There’s a strange feeling that lingers after you finally realize your good fortune. It’s deeply uncomfortable. Uncomfortable in the knowledge of what you have and others don’t, and in discomforts that come from work in alleviating these disparities of fortune.

People don’t turn away because they are bad people. It’s just that for some, the pain of knowing is too much to bear.

We all know to some degree about bad things, unfair things, happening in the world. These ugly facts are all around us, but it is a personal choice whether or not you let them sink in. To enter your soul, and to stir up your spirit.

Because, if you let them sink in, it means you have to act. And acting is the hard part.

Once you open your eyes, though, doing nothing is no longer an option. The burden — and the gift, is that you are in the position to alleviate the suffering and injustice around you. You who have the education, the tools, the food, the security, the wealth, by comparison, are compelled to make a dent.
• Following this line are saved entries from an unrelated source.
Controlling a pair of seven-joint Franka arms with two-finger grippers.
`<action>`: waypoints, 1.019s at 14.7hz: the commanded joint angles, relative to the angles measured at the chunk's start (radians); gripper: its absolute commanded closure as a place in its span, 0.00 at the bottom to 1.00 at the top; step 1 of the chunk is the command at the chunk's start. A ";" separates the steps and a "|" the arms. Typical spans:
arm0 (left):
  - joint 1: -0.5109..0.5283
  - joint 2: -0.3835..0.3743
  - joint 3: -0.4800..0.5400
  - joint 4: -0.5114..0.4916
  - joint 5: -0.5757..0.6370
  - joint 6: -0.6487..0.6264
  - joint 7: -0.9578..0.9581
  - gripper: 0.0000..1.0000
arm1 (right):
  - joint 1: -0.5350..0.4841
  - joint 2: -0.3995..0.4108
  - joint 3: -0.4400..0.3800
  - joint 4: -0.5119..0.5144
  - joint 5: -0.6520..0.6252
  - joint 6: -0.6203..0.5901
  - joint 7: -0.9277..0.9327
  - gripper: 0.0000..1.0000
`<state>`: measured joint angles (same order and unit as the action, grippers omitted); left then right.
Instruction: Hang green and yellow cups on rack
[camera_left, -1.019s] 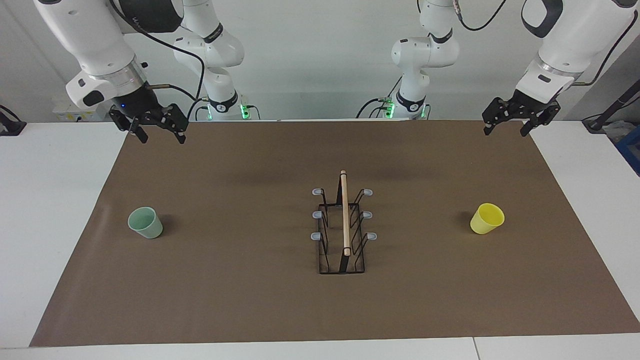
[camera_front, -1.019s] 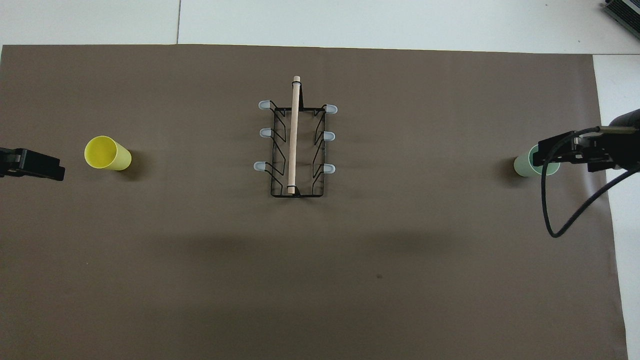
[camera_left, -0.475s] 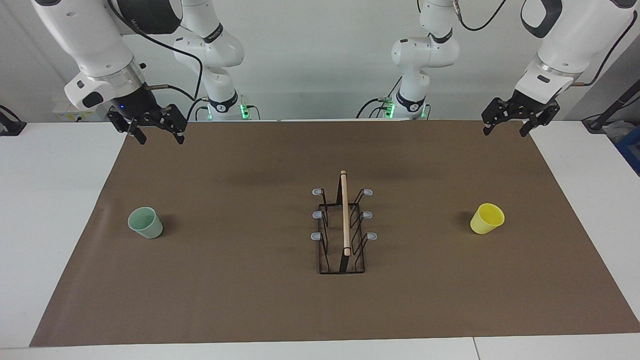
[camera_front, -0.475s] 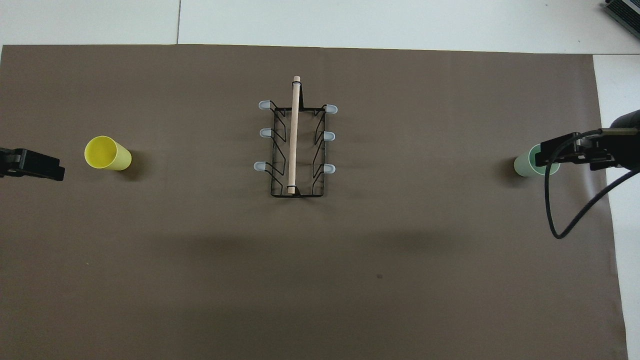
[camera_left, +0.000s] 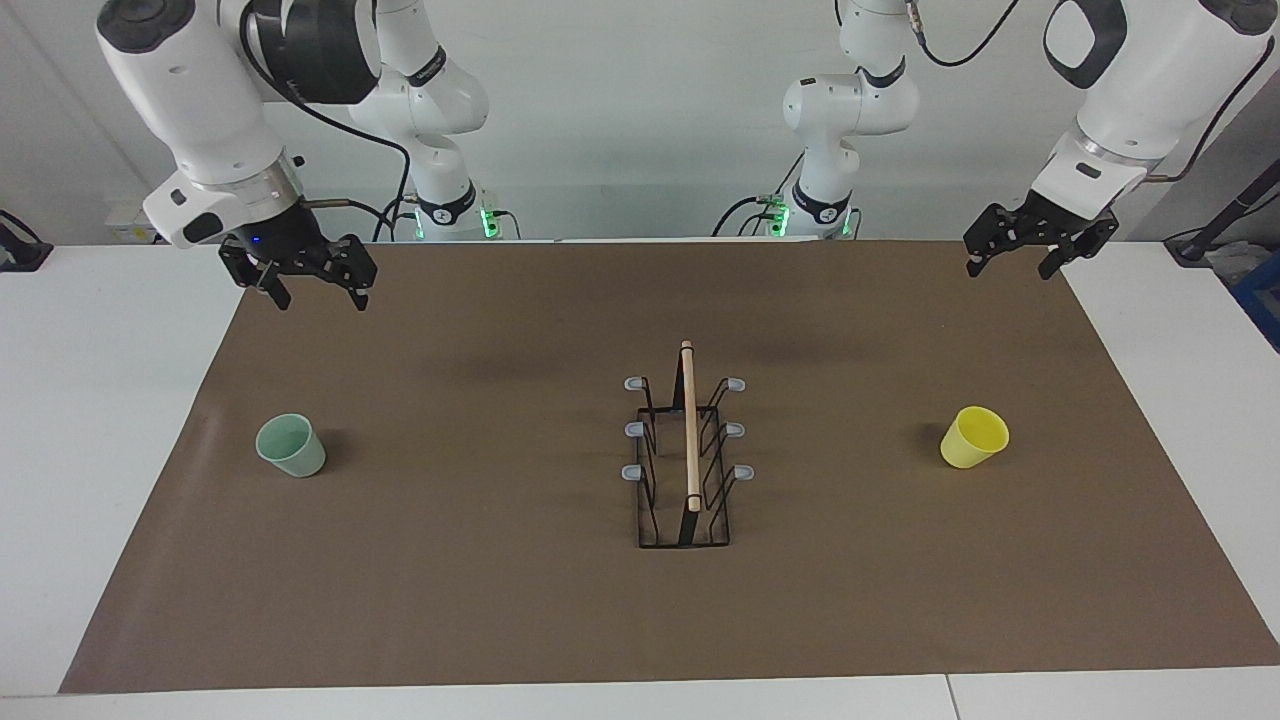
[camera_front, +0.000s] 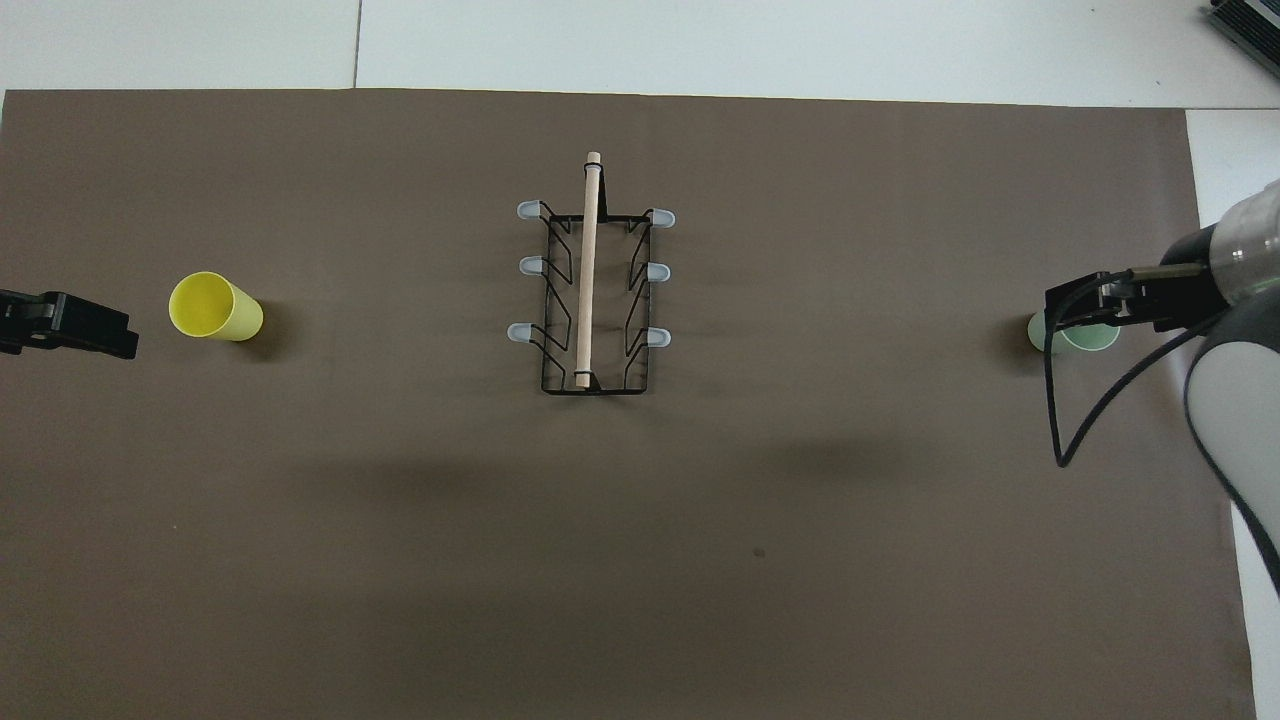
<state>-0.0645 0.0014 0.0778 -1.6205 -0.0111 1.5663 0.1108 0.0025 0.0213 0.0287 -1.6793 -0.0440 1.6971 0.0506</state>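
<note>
Facing view: right gripper (camera_left: 313, 290) and left gripper (camera_left: 1013, 258) hang wide open, empty. Risk: green cup (camera_left: 291, 445) or yellow cup (camera_left: 973, 437) tips if clipped; rack (camera_left: 685, 465) pegs are small.

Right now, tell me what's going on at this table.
Nothing is held yet. The green cup stands on the brown mat toward the right arm's end, the yellow cup toward the left arm's end, and the rack sits between them with all its pegs bare. The right gripper hangs open in the air, closer to the robots than the green cup. The left gripper hangs open over the mat's edge.
</note>
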 joint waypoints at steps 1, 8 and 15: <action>-0.005 0.028 0.039 0.018 -0.015 0.059 -0.032 0.00 | 0.001 -0.015 0.000 -0.106 -0.054 0.077 -0.031 0.00; -0.017 0.163 0.155 0.112 -0.156 0.025 -0.062 0.00 | 0.034 0.046 0.002 -0.195 -0.318 0.131 -0.386 0.00; -0.018 0.250 0.254 0.126 -0.348 0.087 -0.437 0.00 | 0.119 0.042 0.005 -0.293 -0.643 0.156 -0.574 0.00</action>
<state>-0.0707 0.2188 0.3026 -1.5287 -0.3154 1.6427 -0.2180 0.1137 0.0889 0.0311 -1.9299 -0.6372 1.8342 -0.4818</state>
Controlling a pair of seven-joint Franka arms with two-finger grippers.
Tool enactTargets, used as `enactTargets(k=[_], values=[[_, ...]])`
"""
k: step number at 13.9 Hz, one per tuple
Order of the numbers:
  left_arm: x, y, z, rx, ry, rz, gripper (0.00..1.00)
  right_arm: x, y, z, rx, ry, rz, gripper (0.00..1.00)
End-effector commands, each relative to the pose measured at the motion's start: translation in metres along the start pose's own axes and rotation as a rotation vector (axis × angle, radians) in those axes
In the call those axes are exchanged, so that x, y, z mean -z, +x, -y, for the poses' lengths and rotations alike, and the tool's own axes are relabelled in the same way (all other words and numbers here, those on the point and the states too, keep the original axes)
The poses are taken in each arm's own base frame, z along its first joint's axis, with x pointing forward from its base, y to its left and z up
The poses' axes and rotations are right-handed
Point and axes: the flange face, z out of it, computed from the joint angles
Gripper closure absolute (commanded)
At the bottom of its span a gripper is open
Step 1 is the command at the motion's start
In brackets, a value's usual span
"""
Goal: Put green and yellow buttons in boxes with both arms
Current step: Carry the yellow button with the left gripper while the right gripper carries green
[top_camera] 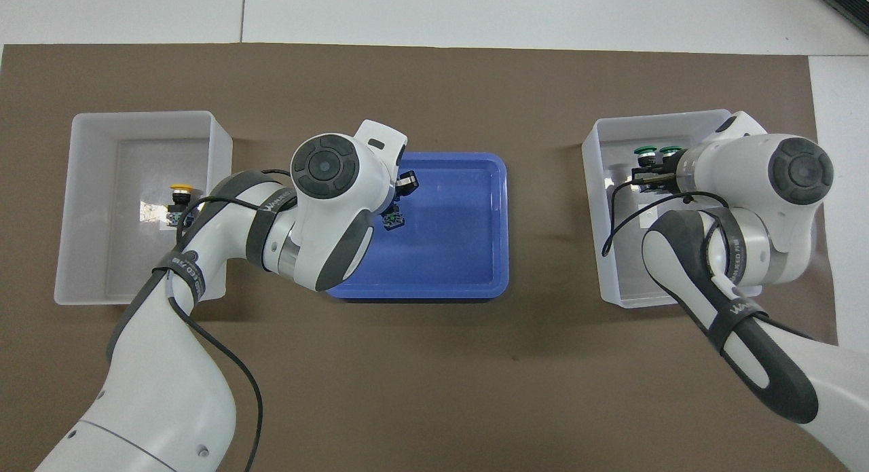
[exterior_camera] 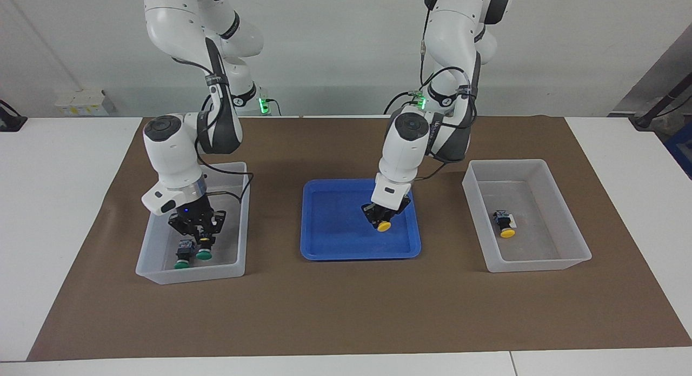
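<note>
Right gripper (exterior_camera: 201,242) sits low in the bin (exterior_camera: 157,246) at lower left of the facing view, jaws clamped on a held green button (exterior_camera: 204,253). It's just beside the loose green button (exterior_camera: 182,263) lying on that bin's floor; can't tell if the held one touches the floor. In the overhead view the two green caps show side by side at upper right, held green button (top_camera: 643,151) next to the loose green button (top_camera: 670,150).

Left gripper (exterior_camera: 385,218) is over the blue tray (exterior_camera: 330,224) at centre frame, tilted, jaws gripping a held yellow button (exterior_camera: 384,226) by its black body, cap pointing down toward the tray. Can't tell whether it's clear of the tray floor. In the overhead view only the button's black base (top_camera: 392,220) shows below the wrist.

Second bin (exterior_camera: 562,224), right of centre in the facing view, holds a loose yellow button (exterior_camera: 505,224) lying on its side beside the small white label. Overhead view, same loose yellow button (top_camera: 180,199) at left, partly covered by the left arm.

Both bins and the tray sit on a brown mat (exterior_camera: 346,311) on the white counter (exterior_camera: 59,165).
</note>
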Motion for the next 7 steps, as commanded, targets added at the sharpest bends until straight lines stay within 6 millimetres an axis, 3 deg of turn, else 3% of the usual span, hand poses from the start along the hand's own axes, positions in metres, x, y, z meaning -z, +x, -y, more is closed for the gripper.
enactTargets(k=[1, 4, 5, 6, 7], values=[[0.03, 0.033, 0.027, -0.012, 0.015, 0.012, 1.0, -0.017, 0.013, 0.0, 0.019, 0.008, -0.024, 1.0], [0.066, 0.066, 0.078, -0.073, 0.035, 0.037, 1.0, -0.022, 0.012, 0.007, 0.028, 0.013, -0.021, 0.99], [0.076, 0.08, 0.096, -0.092, 0.04, 0.045, 1.0, -0.022, 0.012, 0.006, 0.028, 0.011, -0.023, 0.74], [0.085, 0.093, 0.114, -0.098, 0.048, 0.057, 1.0, -0.022, 0.012, 0.005, 0.026, 0.011, -0.023, 0.41], [0.094, 0.106, 0.131, -0.101, 0.056, 0.07, 1.0, -0.022, 0.012, 0.006, 0.019, 0.012, -0.023, 0.31]])
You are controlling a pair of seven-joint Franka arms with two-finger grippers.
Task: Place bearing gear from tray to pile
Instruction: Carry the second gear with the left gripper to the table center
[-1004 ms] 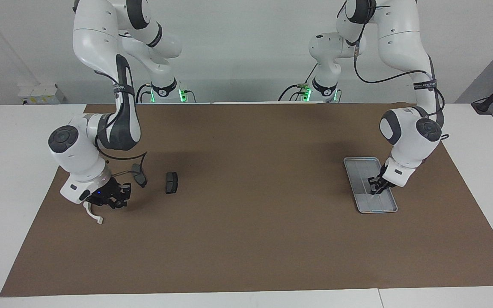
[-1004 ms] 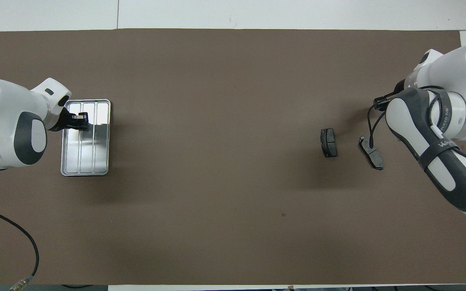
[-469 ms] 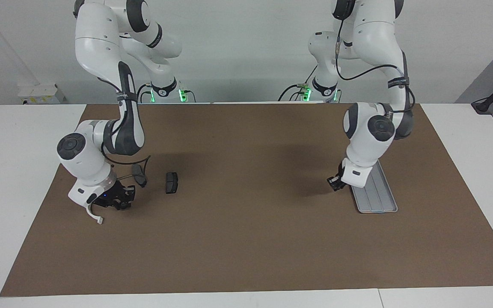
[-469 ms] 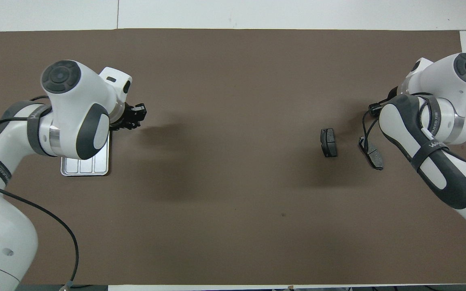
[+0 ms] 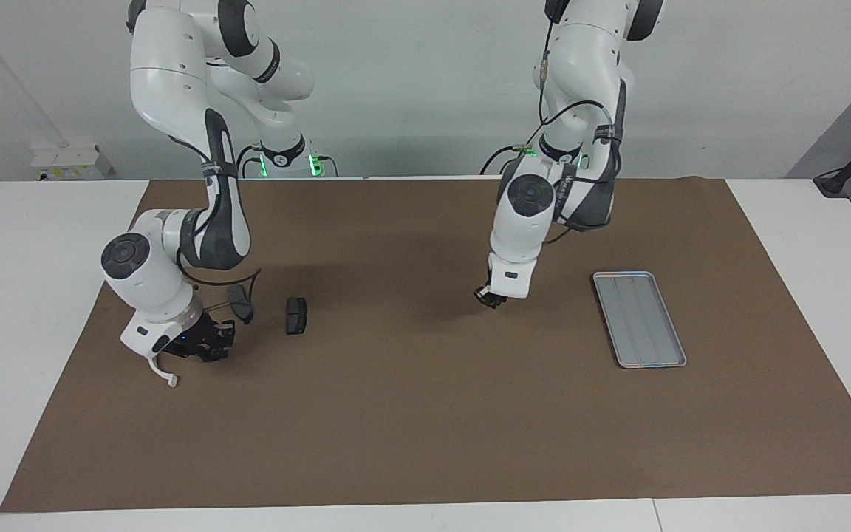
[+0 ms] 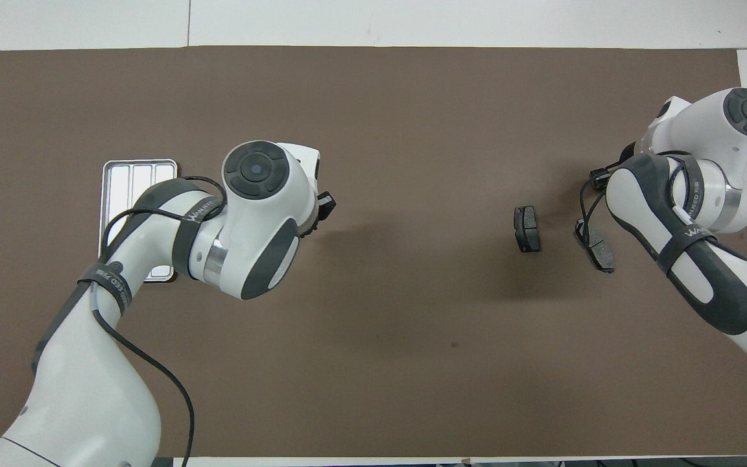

Decide to act in the face of all this unfairness, working towards a tomorrow where everyone has access to the same things that allow you and I to be reading and writing on this incredible platform – water, food, housing, healthcare, and education.

Pursuing these ideals is hard, and many may call me naive, but we can all envision a world in which everyone is granted the same opportunities to succeed.

Something else happens when you let the heaviness penetrate your heart and decide to act: Fulfillment and light creep in right along with the darkness.

Because what can be more fulfilling than acting in accordance to the things we value the most? Things like love, community, generosity, teamwork. The Golden Rule we all recited when we were 5 years old.

You won the lottery at birth, and with that comes tremendous opportunity. I argue that it also comes with a responsibility to those that weren’t quite so lucky.

Use your gifts as a force of good in the world. Decide to rise in the face of so many problems.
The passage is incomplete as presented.